**TRY IT**:
Every line in the listing below from the one with "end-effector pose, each" through the one with "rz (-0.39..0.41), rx" is to be reproduced exactly, both ends included; leave out the rest.
--- RAW DATA ---
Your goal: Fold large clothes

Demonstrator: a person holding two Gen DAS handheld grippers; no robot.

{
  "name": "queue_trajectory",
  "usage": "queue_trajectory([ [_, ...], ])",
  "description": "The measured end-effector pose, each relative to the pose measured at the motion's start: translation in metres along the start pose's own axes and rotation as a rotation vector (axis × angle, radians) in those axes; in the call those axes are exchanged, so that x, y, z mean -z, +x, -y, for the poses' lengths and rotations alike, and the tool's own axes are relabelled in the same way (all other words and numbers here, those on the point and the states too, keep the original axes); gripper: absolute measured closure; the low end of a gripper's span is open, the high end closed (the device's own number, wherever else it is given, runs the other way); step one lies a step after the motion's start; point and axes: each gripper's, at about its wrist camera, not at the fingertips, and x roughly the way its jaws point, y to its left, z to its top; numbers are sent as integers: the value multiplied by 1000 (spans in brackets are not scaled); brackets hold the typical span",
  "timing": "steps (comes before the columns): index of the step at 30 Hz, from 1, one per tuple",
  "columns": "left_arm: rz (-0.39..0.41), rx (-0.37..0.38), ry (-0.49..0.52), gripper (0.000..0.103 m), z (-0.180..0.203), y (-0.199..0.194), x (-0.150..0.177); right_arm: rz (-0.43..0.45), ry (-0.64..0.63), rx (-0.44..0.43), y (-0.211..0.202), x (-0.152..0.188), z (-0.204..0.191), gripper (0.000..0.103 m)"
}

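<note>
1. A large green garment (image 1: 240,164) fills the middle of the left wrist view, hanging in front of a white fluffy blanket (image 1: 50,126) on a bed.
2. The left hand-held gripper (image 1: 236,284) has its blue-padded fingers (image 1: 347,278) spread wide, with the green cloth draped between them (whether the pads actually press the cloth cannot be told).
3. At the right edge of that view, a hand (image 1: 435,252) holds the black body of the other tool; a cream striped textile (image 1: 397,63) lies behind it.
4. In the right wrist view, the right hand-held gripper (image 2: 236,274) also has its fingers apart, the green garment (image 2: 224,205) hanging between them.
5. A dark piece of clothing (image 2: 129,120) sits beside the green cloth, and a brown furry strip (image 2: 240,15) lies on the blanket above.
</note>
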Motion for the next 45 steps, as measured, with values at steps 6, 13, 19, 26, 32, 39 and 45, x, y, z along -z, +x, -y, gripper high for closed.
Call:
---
**ANSWER BOX**:
  "description": "The measured end-effector pose, each relative to the pose measured at the motion's start: translation in metres along the start pose's own axes and rotation as a rotation vector (axis × angle, radians) in those axes; in the call those axes are exchanged, so that x, y, z mean -z, +x, -y, for the poses' lengths and rotations alike, and the tool's own axes are relabelled in the same way (all other words and numbers here, those on the point and the states too, keep the original axes); gripper: absolute measured closure; the low end of a gripper's span is open, the high end closed (the device's own number, wherever else it is given, runs the other way); step one lies a step after the motion's start; point and axes: each gripper's, at about its wrist camera, not at the fingertips, and x roughly the way its jaws point, y to its left, z to its top; numbers are sent as integers: the value multiplied by 1000 (spans in brackets are not scaled); brackets hold the typical span",
  "timing": "steps (comes before the columns): index of the step at 30 Hz, from 1, one per tuple",
  "columns": "left_arm: rz (-0.39..0.41), rx (-0.37..0.38), ry (-0.49..0.52), gripper (0.000..0.103 m), z (-0.180..0.203), y (-0.199..0.194), x (-0.150..0.177); right_arm: rz (-0.43..0.45), ry (-0.64..0.63), rx (-0.44..0.43), y (-0.211..0.202), x (-0.152..0.188), z (-0.204..0.191), gripper (0.000..0.103 m)"

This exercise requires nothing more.